“Quando due elefanti combattono, a farne le spese sono i fili d’erba” afferma un proverbio africano. Nel caso di Sudan e Sud Sudan, gli elefanti in lotta sono i rispettivi gruppi di governo in sanguinosa guerra al proprio interno. Ma l’escalation armata di questi conflitti “civili” rischia con maggior drammaticità di riaccendere scontri regionali che in tempi non lontani hanno infiammato il Corno d’Africa.
I rapporti tra Khartoum (capitale del Sudan) e Juba (sede dell’esecutivo del Sud Sudan) restano tesi, nonostante gli accordi di pace del 2005 e la secessione del Sud Sudan nel 2011 dopo decenni di laceranti guerre. A dividere le due nazioni restano dispute sui confini e sulle relative entrate petrolifere, condite da vicendevoli accuse di sostegno a gruppi ribelli. I due paesi condividono il cancro della corruzione sistemica e l’assenza di governi autorevoli che spianano così la strada alla debolezza delle istituzioni con il rischio che le armi riprendano a crepitare. Sudan e Sud Sudan stanno per implodere con il rischio di riaprire il vaso di Pandora in grado di inondare il continente di quelle malvagità già ampiamente conosciute.
Da quasi due anni il Sudan è squassato da un conflitto interno che ha causato 12 milioni di sfollati, 3 milioni e mezzo di rifugiati nei paesi limitrofi e una crisi alimentare che colpisce 26 milioni di persone. È la più grande crisi umanitaria in corso, la cui entità è oscurata dalle conseguenze dei conflitti in Ucraina e Palestina: gli impegni della comunità internazionale sono infatti rivolti altrove.
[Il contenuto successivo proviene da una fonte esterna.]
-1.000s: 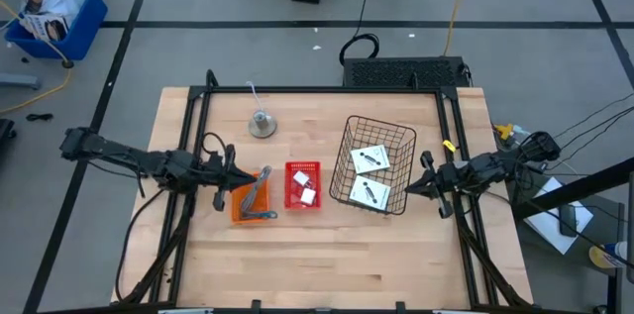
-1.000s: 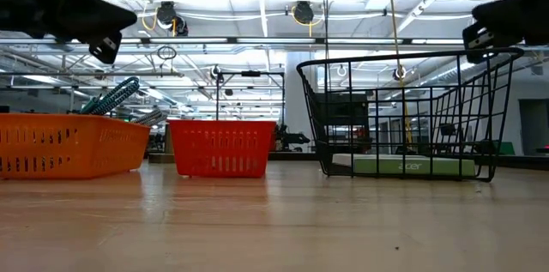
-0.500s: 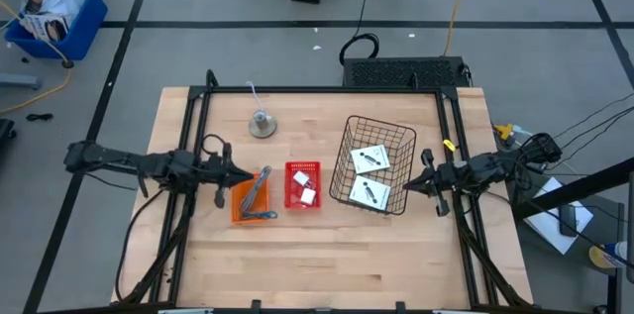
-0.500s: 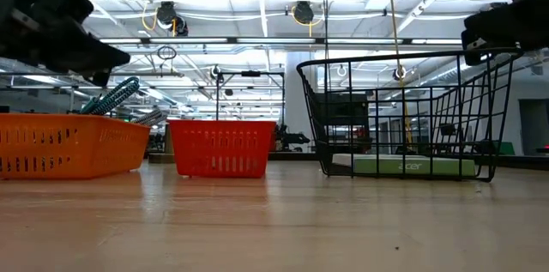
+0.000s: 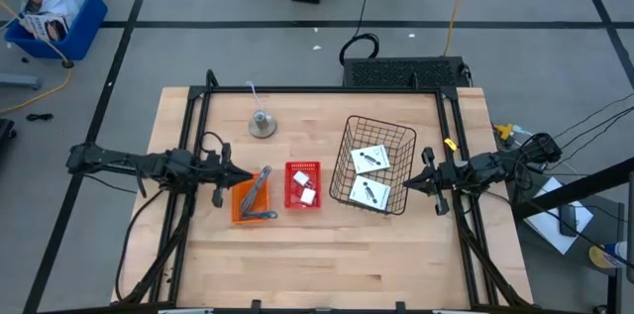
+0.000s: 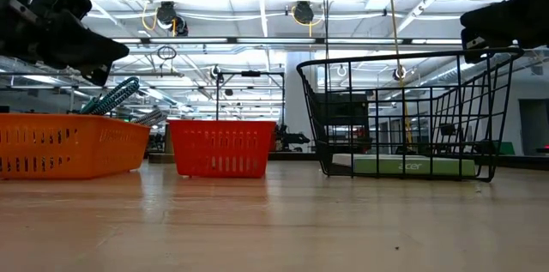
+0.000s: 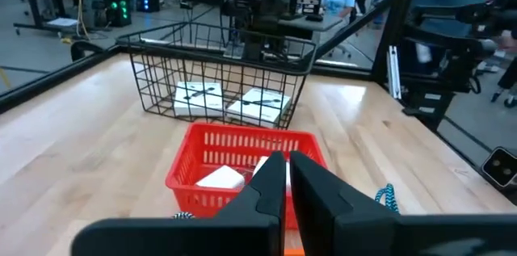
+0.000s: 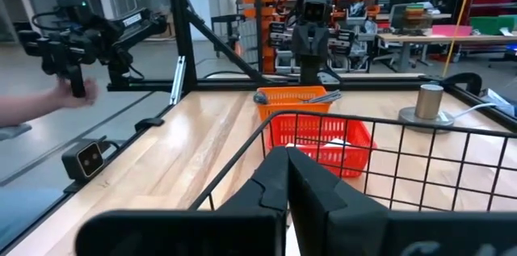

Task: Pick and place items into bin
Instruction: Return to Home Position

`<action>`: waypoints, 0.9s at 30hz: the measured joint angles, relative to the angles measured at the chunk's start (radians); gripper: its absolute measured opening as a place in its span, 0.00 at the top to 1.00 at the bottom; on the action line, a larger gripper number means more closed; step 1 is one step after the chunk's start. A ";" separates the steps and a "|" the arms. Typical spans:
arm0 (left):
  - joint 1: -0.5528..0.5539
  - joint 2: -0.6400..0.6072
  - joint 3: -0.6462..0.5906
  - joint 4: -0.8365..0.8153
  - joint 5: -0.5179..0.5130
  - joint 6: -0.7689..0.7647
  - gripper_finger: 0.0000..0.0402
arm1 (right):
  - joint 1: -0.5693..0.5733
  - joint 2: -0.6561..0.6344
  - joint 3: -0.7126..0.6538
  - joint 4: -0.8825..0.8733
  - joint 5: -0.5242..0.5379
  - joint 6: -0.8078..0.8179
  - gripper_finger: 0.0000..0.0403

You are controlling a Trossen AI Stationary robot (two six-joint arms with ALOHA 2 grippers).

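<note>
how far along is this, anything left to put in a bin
Done, by the look of it: both white cards lie in the wire basket, the slim metal implements sit in the orange bin, and the white blocks in the red bin. In hand: nothing; the left tool and right tool are shut and empty. Left: only the grey bell stands loose, so probably just parking the arms.

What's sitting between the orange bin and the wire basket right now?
The red bin, holding small white blocks, sits between the orange bin and the wire basket. The high view shows this.
</note>
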 joint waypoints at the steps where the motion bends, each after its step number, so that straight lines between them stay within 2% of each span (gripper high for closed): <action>1: 0.000 0.000 0.000 0.000 0.000 0.000 0.94 | 0.000 0.000 0.000 0.000 0.000 0.000 1.00; 11: 0.000 0.000 0.000 0.000 -0.002 0.000 0.99 | 0.000 0.000 0.000 0.000 0.000 0.000 1.00; 19: 0.000 0.000 0.000 -0.001 -0.002 0.004 0.90 | 0.000 0.000 0.000 0.001 -0.001 0.000 1.00; 27: 0.000 0.000 0.000 -0.001 -0.002 0.003 0.85 | 0.000 0.000 0.000 0.001 -0.001 0.000 1.00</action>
A fronteggiarsi sono l’esercito della giunta militare (SAF) guidata dal generale Abdel Fattah al-Burhan e le Forze di Supporto Rapido (RSF), composte da paramilitari agli ordini di Mohamed Hamdan Dagalo. I combattimenti coinvolgono la capitale ma anche la regione del Darfur settentrionale e le aree al confine con Libia e Ciad. Anche se l’esercito a marzo ha riconquistato il palazzo presidenziale, Khartoum difficilmente l’avanzata dei governativi segnerà una stasi del conflitto tra due leaders interessati soltanto a riaffermare il controllo su una nazione ricchissima di risorse naturali che fanno gola a tantissimi attori, dall’Egitto alla Russia, ai paesi del Golfo.
Intanto anche il Sud Sudan danza sul baratro della guerra civile, sempre strisciante in questi 14 anni di faticosa indipendenza. Il presidente Salva Kiir (dell’etnia maggioritaria dei Dinka) si è alleato con l’Uganda per combattere gli insorti della città di Nasir, nella regione dell’Alto Nilo, che facevano capo al vicepresidente Riek Machar (di etnia Nuer, secondo gruppo del paese). 50 mila gli sfollati.
Kiir e Machar non hanno mai condiviso il potere nel governo, nonostante i numerosi accordi. Eppure, ambedue fanno parte dello stesso esecutivo ed addirittura dello stesso partito, il Movimento Popolare di Liberazione del Sudan (SPLM), anche se la corrente di Machar è chiamata SPLM in Opposizione (SPLM-IO). Anche questa volta si è ripetuto un vecchio copione: l’arresto ai domiciliari di Machar e di sua moglie Angelina Teny, ministro degli Interni.
La rivalità tra i due leaders è di antica data. Due anni dopo l’indipendenza, ci fu un durissimo scontro che sfociò in 3 anni di guerra civile. Dal 2015 al 2018 si registrarono almeno 383 mila morti con una carestia che si abbatté su sei milioni di persone.
Uno scambio di accuse serrato. Machar imputa a Kiir di governare con metodi autoritari finalizzati alla sua estromissione dall’esecutivo; il presidente controbatte che il suo vice soffia sul fuoco della ribellione per controllare le sue roccaforti, il cui sottosuolo è ricco di petrolio.
A preoccupare è però la presenza sulle aree contese delle truppe ugandesi (attive nella repressione) inviate dal presidente Yoweri Museveni su richiesta di Kiir. Il preponderante ruolo dell’esercito di Kampala mette a rischio la vita dei civili e la stabilità dell’area con il rischio di innescare una crisi armata regionale. Pende sul capo di tutti un pericolosissimo effetto domino che può esondare al di fuori dai confini travolgendo tutto.
I due contendenti continuano a fronteggiarsi. Machar non è disposto a togliere il suo appoggio ai ribelli, mentre il capo delle forze armate ugandesi promette la morte per tutti i rivoltosi.
Sudan e Sud Sudan rischiano di ritirare fuori le sciabole, ma sarà difficile per tutti ignorare il loro mortale tintinnio.